La violenza contro le donne è fenomeno ampio e diffuso. 6 milioni e 788 mila donne in Italia hanno subìto, nel corso della propria vita, una qualche forma di violenza fisica o sessuale, il 31,5% delle donne tra i 16 e i 70 anni: il 20,2% ha subìto violenza fisica, il 21% violenza sessuale, il 5,4% forme più gravi di violenza sessuale come stupri e tentati stupri. Sono 652 mila le donne che hanno subìto stupri e 746 mila le vittime di tentati stupri nel nostro paese.
Artefici della violenza sessuale, non solo contro le donne, sono stati i loro stessi padri, mariti, amici, colleghi e conoscenti, i loro datori di lavoro – la maggior parte degli stupri in Italia è avvenuto in ambito famigliare e domestico ed ancora molte sono le donne che non stanno raccontando poiché a volte non stanno riconoscendo consapevolmente i maltrattamenti, gli abusi e le violenze.
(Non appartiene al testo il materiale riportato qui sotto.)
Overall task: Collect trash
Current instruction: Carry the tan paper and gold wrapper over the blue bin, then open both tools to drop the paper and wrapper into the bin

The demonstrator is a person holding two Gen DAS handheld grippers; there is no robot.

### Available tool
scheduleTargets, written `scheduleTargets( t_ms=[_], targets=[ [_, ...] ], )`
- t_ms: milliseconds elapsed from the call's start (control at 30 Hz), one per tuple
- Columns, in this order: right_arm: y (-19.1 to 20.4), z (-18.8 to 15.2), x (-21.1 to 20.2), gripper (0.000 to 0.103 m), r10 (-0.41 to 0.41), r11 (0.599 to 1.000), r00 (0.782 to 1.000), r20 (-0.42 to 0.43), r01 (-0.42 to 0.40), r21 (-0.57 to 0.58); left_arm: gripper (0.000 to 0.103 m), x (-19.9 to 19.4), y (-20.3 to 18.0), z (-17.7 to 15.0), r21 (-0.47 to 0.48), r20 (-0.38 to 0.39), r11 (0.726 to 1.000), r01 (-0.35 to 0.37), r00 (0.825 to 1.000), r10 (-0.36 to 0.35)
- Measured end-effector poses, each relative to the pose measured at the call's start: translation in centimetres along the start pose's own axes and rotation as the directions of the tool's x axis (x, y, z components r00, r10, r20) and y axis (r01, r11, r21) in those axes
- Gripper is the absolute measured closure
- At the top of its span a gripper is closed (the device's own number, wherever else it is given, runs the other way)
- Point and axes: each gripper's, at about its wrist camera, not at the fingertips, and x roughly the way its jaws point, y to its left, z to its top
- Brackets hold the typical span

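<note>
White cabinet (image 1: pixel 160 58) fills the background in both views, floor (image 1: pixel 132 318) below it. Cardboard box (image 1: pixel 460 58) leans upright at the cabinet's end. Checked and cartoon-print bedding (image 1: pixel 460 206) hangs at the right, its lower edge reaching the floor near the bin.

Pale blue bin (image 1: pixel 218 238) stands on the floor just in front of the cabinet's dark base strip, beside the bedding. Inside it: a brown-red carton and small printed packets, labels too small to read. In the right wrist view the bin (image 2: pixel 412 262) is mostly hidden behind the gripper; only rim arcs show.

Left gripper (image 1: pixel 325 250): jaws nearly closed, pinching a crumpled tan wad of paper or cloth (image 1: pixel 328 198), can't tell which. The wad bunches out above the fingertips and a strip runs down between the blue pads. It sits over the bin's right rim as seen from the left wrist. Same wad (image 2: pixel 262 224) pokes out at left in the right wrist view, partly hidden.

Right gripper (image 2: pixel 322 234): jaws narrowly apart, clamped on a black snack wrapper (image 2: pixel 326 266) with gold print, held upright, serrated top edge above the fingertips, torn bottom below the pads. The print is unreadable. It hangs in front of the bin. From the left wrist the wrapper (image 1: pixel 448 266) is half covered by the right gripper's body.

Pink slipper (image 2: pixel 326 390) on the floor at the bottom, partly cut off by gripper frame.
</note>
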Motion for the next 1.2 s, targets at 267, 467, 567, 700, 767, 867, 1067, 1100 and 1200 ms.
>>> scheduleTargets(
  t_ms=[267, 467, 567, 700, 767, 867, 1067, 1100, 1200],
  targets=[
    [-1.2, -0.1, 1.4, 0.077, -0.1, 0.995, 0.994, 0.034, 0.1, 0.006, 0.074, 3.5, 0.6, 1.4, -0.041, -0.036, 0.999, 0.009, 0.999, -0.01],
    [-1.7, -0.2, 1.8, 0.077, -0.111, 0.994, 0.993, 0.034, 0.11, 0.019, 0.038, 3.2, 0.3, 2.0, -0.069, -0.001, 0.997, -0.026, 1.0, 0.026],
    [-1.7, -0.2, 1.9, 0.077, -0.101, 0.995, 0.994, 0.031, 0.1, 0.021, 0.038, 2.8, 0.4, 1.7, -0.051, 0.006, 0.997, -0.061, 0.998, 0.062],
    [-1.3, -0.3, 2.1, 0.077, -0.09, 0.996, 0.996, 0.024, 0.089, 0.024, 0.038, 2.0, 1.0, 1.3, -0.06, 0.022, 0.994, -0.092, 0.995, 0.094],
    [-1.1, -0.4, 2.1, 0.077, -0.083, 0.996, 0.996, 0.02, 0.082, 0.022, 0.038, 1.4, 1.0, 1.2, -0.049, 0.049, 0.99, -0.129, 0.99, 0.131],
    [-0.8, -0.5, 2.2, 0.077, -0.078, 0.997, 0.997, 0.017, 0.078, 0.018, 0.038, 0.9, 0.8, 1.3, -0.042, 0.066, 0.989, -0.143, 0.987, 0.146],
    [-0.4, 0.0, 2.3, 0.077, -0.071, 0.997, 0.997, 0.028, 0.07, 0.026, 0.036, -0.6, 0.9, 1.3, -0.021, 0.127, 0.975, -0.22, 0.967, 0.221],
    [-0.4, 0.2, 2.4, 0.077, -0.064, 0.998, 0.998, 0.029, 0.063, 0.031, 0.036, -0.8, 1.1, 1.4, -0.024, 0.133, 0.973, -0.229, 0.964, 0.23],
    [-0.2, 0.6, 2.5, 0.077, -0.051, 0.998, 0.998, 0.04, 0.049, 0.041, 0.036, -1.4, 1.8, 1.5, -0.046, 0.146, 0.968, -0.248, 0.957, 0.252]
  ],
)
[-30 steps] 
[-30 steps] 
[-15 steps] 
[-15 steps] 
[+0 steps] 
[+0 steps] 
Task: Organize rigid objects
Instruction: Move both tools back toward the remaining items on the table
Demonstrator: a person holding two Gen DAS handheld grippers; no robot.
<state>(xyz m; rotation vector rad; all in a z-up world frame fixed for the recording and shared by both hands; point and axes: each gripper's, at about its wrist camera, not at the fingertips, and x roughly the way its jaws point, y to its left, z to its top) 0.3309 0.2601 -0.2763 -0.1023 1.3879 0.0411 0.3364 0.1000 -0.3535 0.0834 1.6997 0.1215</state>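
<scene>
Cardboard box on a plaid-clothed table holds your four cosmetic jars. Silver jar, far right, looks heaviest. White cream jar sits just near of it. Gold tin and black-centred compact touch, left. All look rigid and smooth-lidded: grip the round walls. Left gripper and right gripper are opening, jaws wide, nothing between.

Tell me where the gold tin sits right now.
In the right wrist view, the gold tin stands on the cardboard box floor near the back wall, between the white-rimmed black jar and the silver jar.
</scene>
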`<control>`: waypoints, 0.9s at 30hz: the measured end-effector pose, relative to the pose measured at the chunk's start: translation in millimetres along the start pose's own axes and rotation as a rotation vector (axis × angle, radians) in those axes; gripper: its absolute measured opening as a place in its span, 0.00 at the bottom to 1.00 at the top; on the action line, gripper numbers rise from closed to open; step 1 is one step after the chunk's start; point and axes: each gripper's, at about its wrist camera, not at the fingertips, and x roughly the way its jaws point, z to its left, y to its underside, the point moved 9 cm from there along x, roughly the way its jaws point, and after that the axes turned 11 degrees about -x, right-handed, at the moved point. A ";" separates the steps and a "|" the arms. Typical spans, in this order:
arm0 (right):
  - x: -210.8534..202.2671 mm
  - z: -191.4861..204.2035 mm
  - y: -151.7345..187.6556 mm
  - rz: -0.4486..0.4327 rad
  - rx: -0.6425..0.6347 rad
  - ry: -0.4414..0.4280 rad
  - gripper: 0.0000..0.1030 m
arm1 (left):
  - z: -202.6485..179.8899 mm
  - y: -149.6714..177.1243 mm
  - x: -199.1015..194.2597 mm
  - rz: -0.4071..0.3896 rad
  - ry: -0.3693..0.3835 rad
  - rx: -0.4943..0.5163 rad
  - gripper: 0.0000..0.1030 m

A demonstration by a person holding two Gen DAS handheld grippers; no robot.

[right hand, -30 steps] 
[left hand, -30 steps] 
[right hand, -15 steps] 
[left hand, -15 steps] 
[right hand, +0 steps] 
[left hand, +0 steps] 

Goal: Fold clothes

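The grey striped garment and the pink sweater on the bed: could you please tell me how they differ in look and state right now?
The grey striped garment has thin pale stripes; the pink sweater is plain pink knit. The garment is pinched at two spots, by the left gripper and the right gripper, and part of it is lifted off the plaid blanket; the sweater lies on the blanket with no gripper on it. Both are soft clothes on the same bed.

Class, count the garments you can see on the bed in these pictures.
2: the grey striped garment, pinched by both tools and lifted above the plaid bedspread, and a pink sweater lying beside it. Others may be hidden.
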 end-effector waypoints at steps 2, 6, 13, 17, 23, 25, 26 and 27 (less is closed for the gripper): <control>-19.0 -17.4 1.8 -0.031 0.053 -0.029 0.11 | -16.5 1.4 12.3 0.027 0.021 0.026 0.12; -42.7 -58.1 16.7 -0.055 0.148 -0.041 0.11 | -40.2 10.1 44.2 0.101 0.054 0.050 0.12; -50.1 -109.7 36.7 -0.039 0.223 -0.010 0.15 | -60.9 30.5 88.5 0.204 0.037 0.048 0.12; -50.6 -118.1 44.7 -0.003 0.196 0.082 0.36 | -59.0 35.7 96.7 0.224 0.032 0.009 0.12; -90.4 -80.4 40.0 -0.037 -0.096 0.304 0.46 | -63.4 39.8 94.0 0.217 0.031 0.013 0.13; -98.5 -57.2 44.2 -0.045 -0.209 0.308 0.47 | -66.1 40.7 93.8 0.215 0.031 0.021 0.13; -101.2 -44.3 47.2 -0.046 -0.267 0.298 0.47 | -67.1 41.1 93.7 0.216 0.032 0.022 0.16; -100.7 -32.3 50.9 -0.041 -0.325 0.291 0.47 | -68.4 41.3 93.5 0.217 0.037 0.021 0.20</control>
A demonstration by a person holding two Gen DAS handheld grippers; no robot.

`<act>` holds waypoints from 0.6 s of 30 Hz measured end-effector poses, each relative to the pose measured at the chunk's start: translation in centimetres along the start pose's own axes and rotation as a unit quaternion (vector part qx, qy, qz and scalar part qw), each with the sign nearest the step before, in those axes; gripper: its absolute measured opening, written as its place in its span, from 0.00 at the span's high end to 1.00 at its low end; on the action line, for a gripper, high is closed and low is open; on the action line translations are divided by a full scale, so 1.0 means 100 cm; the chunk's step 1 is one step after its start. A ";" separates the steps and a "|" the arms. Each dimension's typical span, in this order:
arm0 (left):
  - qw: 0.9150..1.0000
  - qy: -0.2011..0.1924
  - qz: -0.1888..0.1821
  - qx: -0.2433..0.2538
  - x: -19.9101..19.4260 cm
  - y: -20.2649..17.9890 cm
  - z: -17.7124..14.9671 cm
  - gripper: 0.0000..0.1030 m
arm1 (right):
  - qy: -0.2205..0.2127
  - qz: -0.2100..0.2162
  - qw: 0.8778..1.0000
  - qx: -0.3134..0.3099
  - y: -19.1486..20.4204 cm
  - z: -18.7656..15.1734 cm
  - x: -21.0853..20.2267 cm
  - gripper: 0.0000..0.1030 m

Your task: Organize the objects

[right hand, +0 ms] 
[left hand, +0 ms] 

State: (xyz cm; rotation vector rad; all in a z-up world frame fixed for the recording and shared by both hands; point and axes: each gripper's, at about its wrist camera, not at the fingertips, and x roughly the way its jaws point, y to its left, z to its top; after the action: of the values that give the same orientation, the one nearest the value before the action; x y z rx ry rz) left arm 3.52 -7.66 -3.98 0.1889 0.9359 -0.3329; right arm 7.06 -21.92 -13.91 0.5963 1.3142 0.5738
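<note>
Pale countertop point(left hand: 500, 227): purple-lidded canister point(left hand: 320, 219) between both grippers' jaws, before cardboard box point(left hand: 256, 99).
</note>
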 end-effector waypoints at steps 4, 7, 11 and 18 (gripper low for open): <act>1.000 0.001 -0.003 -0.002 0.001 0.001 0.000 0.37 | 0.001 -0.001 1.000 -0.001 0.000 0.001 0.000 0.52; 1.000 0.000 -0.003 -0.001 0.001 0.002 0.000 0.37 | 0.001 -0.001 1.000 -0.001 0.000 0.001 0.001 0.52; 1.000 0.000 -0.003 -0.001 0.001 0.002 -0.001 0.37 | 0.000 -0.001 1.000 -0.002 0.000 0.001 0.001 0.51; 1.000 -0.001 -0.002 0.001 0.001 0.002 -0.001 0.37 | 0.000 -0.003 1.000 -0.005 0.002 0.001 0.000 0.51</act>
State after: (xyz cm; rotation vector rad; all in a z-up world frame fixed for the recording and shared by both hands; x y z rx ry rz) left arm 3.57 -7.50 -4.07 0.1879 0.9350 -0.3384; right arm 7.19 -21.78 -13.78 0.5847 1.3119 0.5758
L’attuale sistema sociale, culturale, religioso ed economico ha eretto i suoi edifici ed apparati sulla gerarchia e sulla sopraffazione sociale economica e culturale, sul potere e la competizione, sullo sfruttamento e la mercificazione sessuale, sulla cultura della discriminazione sessuale e di genere.
La propaganda esclusiva basata unicamente sulla pari opportunità tra i sessi e sulla loro presunta uguaglianza sposta l’attenzione sul problema reale che è stato alla base della costruzione di questo sistema sociale culturale ed economico che ha considerato il corpo oggetto e merce, che non ha tenuto conto della volontà nella scelta del genere subita da molte e molti come sudditanza istituzionalizzata, ha mercificato il sesso e l’amore in tutti i suoi aspetti culturali e scientifici ingabbiando la scienza e la cultura negli interessi economici e nelle governance opportunistiche, nella rivalsa sociale e politica.
Nel nostro paese stanno subendo violenza nel corso della vita le donne separate e divorziate, nubili e coniugate, separate e divorziate, vedove, con laurea e diploma superiore, licenza media e licenza elementare o nessun titolo. Sono dirigenti, imprenditrici e libere professioniste, direttivi, quadri e impiegate, operaie e lavoratrici in proprio e coadiuvanti, in cerca di occupazione, casalinghe, studentesse e ritirate dal lavoro.
La violenza fisica è graduata dalle forme più lievi a quelle più gravi: la minaccia di essere colpite fisicamente, l’essere spinte, afferrate o strattonate, l’essere colpite con un oggetto, schiaffeggiate, prese a calci, a pugni o a morsi, il tentativo di strangolamento, il soffocamento, l’ustione e la minaccia con armi.
Il corpo usato come oggetto e merce riguarda dunque in ognuno di noi l’aspetto esistenziale, culturale e politico. Uscire dalla cultura dello stupro di cui è intrisa la cultura e l’attuale sistema sociale significa uscire dall’oggettivazione del desiderio sessuale ed orgastico, il desiderio di potere usato come potenza e sopraffazione che attraversa tutte le classi sociali, tutti gli ambienti istituzionali, accademici, religiosi e non. Come è possibile parlare di violenza sessuale senza parlare di patriarcato e toccare la sfera esistenziale, culturale e politica individuale e sociale che sono alla base e costituiscono la struttura della cultura dello stupro?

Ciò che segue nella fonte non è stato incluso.